* TASK TO COMPLETE
In the entries below, find the line with "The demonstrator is" and the line with "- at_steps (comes"; give again those lines and every line between them, exactly.
################
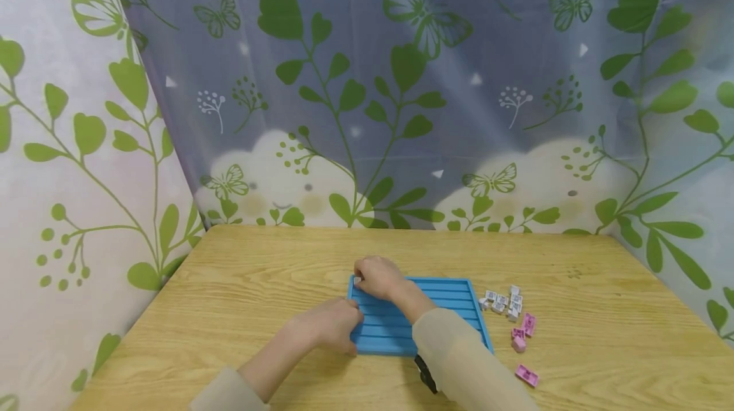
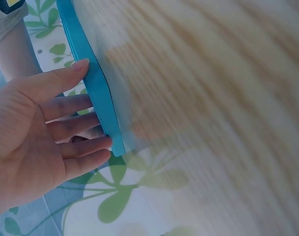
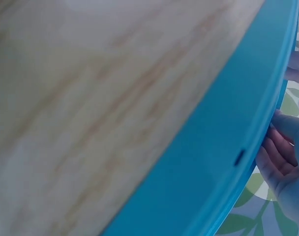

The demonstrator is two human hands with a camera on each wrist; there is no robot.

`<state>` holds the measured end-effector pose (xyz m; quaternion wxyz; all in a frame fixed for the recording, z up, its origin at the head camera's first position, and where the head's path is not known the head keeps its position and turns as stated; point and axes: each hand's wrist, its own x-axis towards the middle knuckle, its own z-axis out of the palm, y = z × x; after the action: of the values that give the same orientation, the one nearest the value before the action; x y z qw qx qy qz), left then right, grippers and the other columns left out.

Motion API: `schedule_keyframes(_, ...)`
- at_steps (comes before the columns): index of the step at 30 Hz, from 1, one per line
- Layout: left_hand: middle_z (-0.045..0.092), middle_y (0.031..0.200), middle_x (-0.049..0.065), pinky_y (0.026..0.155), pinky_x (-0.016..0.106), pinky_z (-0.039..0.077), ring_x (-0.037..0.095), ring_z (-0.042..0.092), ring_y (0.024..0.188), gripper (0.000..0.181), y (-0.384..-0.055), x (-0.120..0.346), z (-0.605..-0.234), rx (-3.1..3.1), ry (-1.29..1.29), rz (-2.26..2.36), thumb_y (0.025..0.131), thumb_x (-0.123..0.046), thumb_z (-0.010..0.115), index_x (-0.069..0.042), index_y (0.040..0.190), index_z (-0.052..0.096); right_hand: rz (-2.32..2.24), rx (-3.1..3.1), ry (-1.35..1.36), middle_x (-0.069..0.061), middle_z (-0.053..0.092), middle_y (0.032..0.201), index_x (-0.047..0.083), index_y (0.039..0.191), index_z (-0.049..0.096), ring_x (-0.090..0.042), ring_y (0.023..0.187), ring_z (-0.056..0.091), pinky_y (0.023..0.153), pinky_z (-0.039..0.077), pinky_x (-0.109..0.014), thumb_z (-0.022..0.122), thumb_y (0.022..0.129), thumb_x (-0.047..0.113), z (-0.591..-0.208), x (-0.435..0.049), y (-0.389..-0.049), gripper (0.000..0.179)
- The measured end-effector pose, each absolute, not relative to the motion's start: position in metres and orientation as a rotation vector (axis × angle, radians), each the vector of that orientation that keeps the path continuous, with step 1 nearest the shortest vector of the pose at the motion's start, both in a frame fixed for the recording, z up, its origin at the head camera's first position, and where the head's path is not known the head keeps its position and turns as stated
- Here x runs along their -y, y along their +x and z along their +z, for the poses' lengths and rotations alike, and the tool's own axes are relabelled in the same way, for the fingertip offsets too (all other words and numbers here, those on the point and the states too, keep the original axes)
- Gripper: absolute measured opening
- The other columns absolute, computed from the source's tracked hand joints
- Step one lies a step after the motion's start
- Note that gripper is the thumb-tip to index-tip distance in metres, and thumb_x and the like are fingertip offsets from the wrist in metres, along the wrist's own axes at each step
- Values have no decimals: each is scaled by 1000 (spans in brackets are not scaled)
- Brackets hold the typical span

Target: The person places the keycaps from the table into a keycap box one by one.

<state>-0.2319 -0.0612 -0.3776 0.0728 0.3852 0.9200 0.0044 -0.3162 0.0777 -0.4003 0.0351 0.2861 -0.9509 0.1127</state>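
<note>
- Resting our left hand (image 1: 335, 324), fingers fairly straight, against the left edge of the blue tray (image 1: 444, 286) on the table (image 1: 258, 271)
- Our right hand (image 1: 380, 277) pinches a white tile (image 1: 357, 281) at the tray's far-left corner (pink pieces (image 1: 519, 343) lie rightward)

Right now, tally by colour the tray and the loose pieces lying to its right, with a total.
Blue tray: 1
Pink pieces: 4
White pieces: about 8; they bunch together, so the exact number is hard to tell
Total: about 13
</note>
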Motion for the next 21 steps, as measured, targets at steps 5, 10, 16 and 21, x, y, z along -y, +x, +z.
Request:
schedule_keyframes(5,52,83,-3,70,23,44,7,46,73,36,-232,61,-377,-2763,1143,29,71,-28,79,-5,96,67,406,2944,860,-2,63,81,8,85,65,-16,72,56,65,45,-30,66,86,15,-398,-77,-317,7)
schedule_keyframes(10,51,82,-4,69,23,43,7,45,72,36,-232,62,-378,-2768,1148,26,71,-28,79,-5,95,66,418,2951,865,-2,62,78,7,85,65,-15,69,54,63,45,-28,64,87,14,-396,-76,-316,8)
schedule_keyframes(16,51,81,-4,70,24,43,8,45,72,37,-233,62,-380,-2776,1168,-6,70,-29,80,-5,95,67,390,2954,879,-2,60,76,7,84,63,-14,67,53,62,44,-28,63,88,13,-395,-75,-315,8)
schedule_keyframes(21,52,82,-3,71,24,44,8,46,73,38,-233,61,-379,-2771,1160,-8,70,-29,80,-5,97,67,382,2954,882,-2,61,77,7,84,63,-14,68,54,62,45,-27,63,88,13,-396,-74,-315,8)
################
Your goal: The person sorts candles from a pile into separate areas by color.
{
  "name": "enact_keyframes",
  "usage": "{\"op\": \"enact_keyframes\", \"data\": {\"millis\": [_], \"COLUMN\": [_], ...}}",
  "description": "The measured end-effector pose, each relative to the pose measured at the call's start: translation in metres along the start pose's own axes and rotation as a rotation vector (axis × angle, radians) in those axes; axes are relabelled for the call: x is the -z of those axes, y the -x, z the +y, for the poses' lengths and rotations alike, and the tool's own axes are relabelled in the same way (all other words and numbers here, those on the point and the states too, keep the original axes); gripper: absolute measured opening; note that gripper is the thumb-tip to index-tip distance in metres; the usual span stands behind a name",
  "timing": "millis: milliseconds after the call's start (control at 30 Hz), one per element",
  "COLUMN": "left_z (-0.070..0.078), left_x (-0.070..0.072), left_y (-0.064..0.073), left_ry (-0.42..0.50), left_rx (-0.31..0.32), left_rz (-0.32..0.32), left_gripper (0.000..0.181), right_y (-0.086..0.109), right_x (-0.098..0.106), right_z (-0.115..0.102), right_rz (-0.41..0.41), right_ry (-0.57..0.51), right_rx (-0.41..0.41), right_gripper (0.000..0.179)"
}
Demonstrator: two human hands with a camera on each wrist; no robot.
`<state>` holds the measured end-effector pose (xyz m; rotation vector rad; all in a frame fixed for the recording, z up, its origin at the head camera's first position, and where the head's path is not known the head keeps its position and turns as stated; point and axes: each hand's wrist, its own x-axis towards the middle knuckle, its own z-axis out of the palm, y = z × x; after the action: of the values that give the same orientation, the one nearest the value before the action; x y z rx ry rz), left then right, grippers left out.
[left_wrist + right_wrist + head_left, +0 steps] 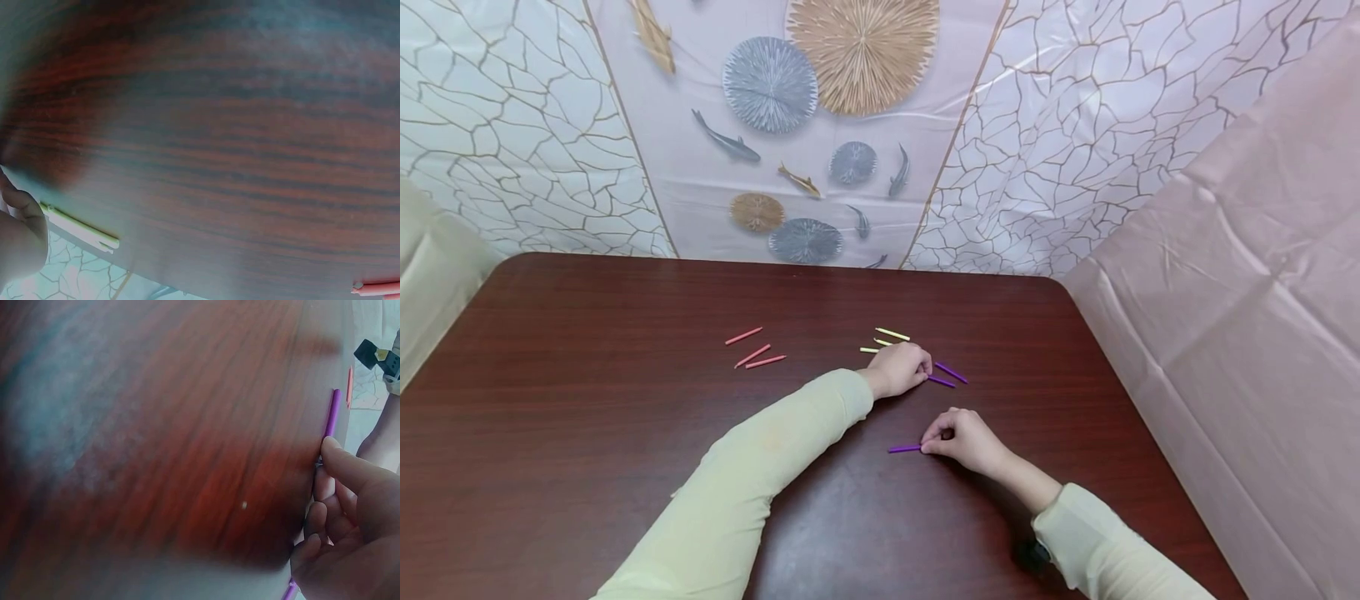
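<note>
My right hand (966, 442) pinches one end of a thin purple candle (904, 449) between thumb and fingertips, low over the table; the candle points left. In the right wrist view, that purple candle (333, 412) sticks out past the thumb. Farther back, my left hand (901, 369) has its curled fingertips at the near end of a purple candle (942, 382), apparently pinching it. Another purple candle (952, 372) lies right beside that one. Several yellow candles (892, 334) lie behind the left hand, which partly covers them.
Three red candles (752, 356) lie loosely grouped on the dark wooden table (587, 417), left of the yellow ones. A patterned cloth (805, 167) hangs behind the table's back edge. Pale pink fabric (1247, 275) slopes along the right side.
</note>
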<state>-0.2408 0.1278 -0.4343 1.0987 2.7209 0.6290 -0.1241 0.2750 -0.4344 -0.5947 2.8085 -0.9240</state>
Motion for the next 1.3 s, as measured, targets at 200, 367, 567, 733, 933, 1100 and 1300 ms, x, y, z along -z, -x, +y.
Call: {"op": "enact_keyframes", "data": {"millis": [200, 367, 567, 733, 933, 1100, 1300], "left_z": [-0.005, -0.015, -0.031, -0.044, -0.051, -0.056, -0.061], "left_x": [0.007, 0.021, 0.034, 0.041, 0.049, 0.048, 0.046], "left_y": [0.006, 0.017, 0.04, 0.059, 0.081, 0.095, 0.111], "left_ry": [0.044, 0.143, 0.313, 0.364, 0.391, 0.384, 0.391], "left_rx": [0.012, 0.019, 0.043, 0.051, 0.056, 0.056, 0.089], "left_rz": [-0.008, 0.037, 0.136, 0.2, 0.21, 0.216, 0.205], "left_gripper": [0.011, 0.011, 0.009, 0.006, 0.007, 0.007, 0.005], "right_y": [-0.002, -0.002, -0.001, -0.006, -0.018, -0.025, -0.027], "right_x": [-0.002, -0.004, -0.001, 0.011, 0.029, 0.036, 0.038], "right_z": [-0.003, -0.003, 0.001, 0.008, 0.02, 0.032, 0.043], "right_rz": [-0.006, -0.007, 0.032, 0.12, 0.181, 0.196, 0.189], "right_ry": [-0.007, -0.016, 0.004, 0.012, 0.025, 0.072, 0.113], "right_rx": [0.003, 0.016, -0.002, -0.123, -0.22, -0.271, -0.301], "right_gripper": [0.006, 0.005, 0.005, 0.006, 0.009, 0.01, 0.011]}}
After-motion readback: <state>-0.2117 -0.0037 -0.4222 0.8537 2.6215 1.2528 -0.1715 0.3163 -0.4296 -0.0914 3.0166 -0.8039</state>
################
* TASK ANSWER
The demonstrator is two human hands with a camera on each wrist; there is no robot.

`<state>` holds the measured end-effector pose (xyz m; quaternion wxyz; all in a frame fixed for the recording, z up, its origin at the head camera's first position, and where the head's path is not known the head keeps its position and turns as stated; point and axes: each hand's wrist, its own x-axis towards the middle knuckle, its own z-axis out of the palm, y = z × x; after the action: of the values that give the same orientation, the one nearest the value before the action; x y z qw qx qy qz), left then right, grippers and the other columns left out.

Motion API: `schedule_keyframes(_, ...)`
- at_steps (comes before the columns): index of the step at 30 Hz, from 1, one per line

This completes the output for the exercise.